**What to work on:**
From the first line below to the last, reproduce the material exactly and leave out the images.
▼▼▼
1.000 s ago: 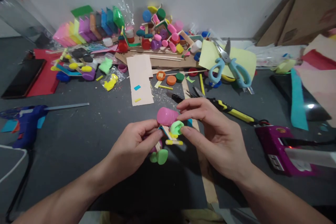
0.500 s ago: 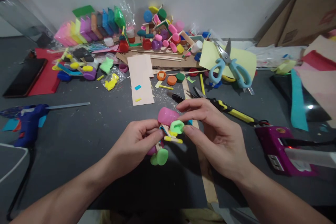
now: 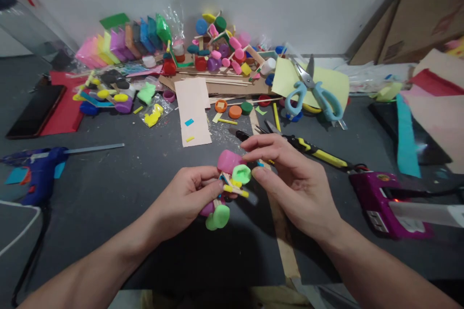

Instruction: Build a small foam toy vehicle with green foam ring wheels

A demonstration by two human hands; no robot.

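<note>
Low over the middle of the table, my left hand [image 3: 195, 188] pinches a small craft model. It is built from pink bottle caps [image 3: 228, 161], wooden sticks with yellow ends [image 3: 235, 190] and green clay pieces. One hollowed green clay piece [image 3: 241, 174] faces up beside the upper pink cap; rounded green clay [image 3: 220, 216] shows at the lower end. My right hand [image 3: 290, 178] is at the model's right side, thumb and fingers apart. Its fingertips are close to the upper cap; whether they touch it I cannot tell. The part inside my left grip is hidden.
A blue glue gun [image 3: 39, 174] lies at left. Pliers [image 3: 319, 153], blue-handled scissors [image 3: 311, 89] and a purple power strip [image 3: 384, 207] are at right. Behind my hands are a pale card strip [image 3: 194, 130], loose bottle caps [image 3: 235, 112] and several clay packs [image 3: 137, 38].
My right thumb has come slightly away from the hollowed green clay piece. The model has tilted a little in my left hand, and the whole view has shifted slightly.
</note>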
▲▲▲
**Response:**
1.000 s ago: 
0.500 s ago: 
now: 

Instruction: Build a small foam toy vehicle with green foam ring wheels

A demonstration by two human hands; no robot.

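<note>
Low over the middle of the table, my left hand [image 3: 195, 188] pinches a small craft model. It is built from pink bottle caps [image 3: 228, 161], wooden sticks with yellow ends [image 3: 235, 190] and green clay pieces. One hollowed green clay piece [image 3: 241, 174] faces up beside the upper pink cap; rounded green clay [image 3: 220, 216] shows at the lower end. My right hand [image 3: 290, 178] is at the model's right side, thumb and fingers apart. Its fingertips are close to the upper cap; whether they touch it I cannot tell. The part inside my left grip is hidden.
A blue glue gun [image 3: 39, 174] lies at left. Pliers [image 3: 319, 153], blue-handled scissors [image 3: 311, 89] and a purple power strip [image 3: 384, 207] are at right. Behind my hands are a pale card strip [image 3: 194, 130], loose bottle caps [image 3: 235, 112] and several clay packs [image 3: 137, 38].
My right thumb has come slightly away from the hollowed green clay piece. The model has tilted a little in my left hand, and the whole view has shifted slightly.
</note>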

The exercise is finished and nothing remains.